== Supplied material ==

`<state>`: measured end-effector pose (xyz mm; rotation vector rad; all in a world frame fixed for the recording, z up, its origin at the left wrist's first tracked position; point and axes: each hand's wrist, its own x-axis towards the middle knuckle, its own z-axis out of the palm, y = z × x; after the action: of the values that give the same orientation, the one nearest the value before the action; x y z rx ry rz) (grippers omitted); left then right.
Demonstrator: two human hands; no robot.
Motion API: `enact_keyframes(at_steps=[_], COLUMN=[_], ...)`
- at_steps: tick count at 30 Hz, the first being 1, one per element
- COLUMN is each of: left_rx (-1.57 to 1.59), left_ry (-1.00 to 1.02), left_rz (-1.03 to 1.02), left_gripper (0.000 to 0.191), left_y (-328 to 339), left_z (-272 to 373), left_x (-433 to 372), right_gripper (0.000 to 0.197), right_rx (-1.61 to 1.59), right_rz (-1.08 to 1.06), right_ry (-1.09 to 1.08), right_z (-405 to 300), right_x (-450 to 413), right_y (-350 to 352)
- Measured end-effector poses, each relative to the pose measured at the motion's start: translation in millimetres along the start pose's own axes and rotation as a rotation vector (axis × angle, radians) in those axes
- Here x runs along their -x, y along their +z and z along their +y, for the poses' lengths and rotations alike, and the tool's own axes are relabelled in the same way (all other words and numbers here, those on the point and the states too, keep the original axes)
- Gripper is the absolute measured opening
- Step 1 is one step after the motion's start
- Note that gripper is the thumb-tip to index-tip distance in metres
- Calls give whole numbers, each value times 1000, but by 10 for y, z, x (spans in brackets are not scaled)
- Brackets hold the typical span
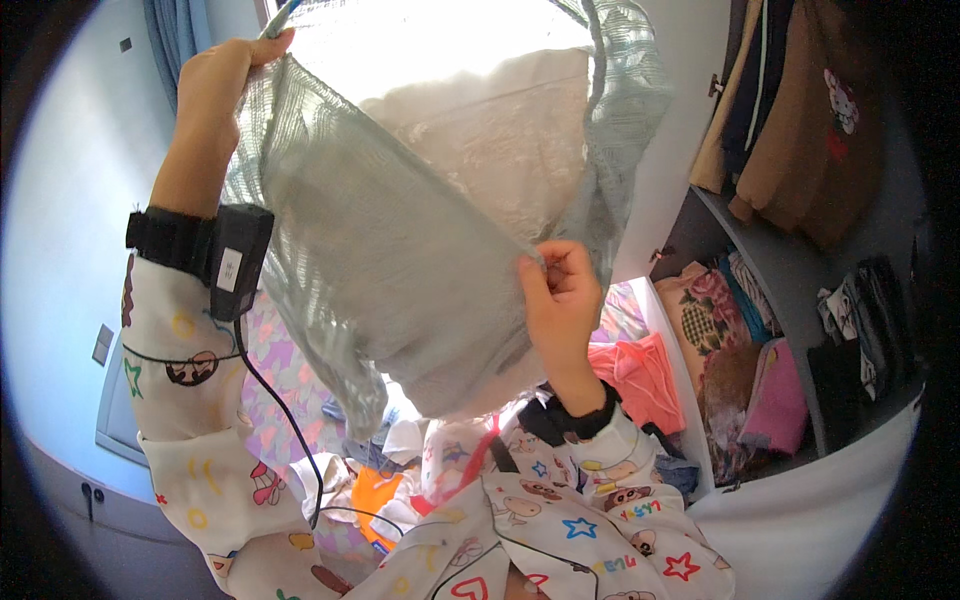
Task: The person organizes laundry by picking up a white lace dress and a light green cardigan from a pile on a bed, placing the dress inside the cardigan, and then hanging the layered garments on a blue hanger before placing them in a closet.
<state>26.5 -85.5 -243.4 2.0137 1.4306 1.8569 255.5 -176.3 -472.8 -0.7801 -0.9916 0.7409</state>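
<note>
A pale grey-green knit garment (pixel 405 247) hangs spread out in front of me, lit from behind. My left hand (pixel 217 82), raised at the upper left, pinches its upper edge between thumb and fingers. Lower and to the right, my right hand (pixel 562 300) grips the slanting front edge of the same garment. Behind that edge shows a beige, lace-like layer (pixel 502 135); whether it belongs to the garment I cannot tell. A black strap with a box-shaped device (pixel 241 262) and a cable sits on my left wrist, and a black band is on my right.
At the right, an open wardrobe holds folded textiles (pixel 712 315), a dark shelf (pixel 757 262) and a hanging brown garment (pixel 825 135). Below lie a coral cloth (pixel 649 375), an orange cloth (pixel 375 495) and a floral-patterned cover (pixel 281 382). A blue curtain (pixel 180 37) hangs upper left.
</note>
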Motion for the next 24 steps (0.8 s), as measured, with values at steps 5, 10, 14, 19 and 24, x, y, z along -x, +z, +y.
enact_keyframes(at_steps=[5,10,14,19,24], left_rx=[92,105,206,229,217], left_ry=[-107,-188,-228,-227,-223], left_rz=[-13,-62,4,10,21], left_gripper=[30,17,32,33,35], left_y=[96,170,215,150,152], left_z=[36,44,-41,96,169], left_x=[177,285,244,177,175], right_gripper=[23,37,44,48,38], right_rx=[664,814,961,602,551], right_rz=[345,492,439,484,440], right_ry=[-517,-531,-518,-415,-361], right_z=[135,251,96,-19,-243], right_x=[-220,-477,-420,-533,-391], right_y=[-82,-268,-276,-360,-306])
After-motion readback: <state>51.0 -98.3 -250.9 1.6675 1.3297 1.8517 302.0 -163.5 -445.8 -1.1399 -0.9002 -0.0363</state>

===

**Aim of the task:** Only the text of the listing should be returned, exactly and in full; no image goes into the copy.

**Response below:**
`<state>`: measured end-effector pose (xyz mm; rotation vector rad; all in a world frame fixed for the recording, z up, its origin at the left wrist's first tracked position; point and axes: each hand's wrist, its own x-axis towards the middle knuckle, its own z-axis out of the palm, y = z × x; after the action: of the values that give the same orientation, the one nearest the value before the action; x y z rx ry rz) (grippers omitted); left then right.
Demonstrator: two human hands; no robot.
Motion API: `enact_keyframes(at_steps=[_], COLUMN=[_], ...)`
- at_steps: tick count at 30 Hz, the first being 1, one per element
- COLUMN is each of: left_rx (-1.57 to 1.59), left_ry (-1.00 to 1.02), left_rz (-1.03 to 1.02), left_gripper (0.000 to 0.191), left_y (-328 to 339), left_z (-272 to 373), left_x (-433 to 372), right_gripper (0.000 to 0.197), right_rx (-1.61 to 1.59), right_rz (-1.08 to 1.06), right_ry (-1.09 to 1.08), right_z (-405 to 300), right_x (-450 to 413), right_y (-350 to 352)
- Measured end-effector poses, each relative to the pose measured at the motion's start: translation in millimetres along the start pose's own axes and rotation as a rotation vector (axis × angle, radians) in those axes
- Here x runs along their -x, y along their +z and z along their +y, for the poses' lengths and rotations alike, and the tool's own axes are relabelled in the same way (all other words and numbers here, those on the point and the states too, keep the original axes)
- Gripper is the absolute measured opening
- Step 1 is one step after the motion's start
- Note that gripper is the thumb-tip to index-tip distance in metres
- Calls give whole numbers, each value times 1000, but by 10 for y, z, x (spans in brackets are not scaled)
- Brackets hold the typical span
Task: The person organizes laundry by picking up a white lace dress and a light green cardigan from a pile on a bed, placing the dress inside the cardigan, and then hanging the layered garments on a blue hanger before placing them in a closet.
<state>26.5 -85.5 -243.4 2.0137 1.4306 1.8569 255.5 -176.3 -472.8 -0.7801 -0.9916 0.7409</state>
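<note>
A pale grey-green knit garment (pixel 405 247) hangs spread out in front of me, lit from behind. My left hand (pixel 217 82), raised at the upper left, pinches its upper edge between thumb and fingers. Lower and to the right, my right hand (pixel 562 300) grips the slanting front edge of the same garment. Behind that edge shows a beige, lace-like layer (pixel 502 135); whether it belongs to the garment I cannot tell. A black strap with a box-shaped device (pixel 241 262) and a cable sits on my left wrist, and a black band is on my right.
At the right, an open wardrobe holds folded textiles (pixel 712 315), a dark shelf (pixel 757 262) and a hanging brown garment (pixel 825 135). Below lie a coral cloth (pixel 649 375), an orange cloth (pixel 375 495) and a floral-patterned cover (pixel 281 382). A blue curtain (pixel 180 37) hangs upper left.
</note>
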Motion for the next 24 steps (0.8 s), as measured, with values at steps 5, 10, 14, 19 and 24, x, y, z along -x, +z, +y.
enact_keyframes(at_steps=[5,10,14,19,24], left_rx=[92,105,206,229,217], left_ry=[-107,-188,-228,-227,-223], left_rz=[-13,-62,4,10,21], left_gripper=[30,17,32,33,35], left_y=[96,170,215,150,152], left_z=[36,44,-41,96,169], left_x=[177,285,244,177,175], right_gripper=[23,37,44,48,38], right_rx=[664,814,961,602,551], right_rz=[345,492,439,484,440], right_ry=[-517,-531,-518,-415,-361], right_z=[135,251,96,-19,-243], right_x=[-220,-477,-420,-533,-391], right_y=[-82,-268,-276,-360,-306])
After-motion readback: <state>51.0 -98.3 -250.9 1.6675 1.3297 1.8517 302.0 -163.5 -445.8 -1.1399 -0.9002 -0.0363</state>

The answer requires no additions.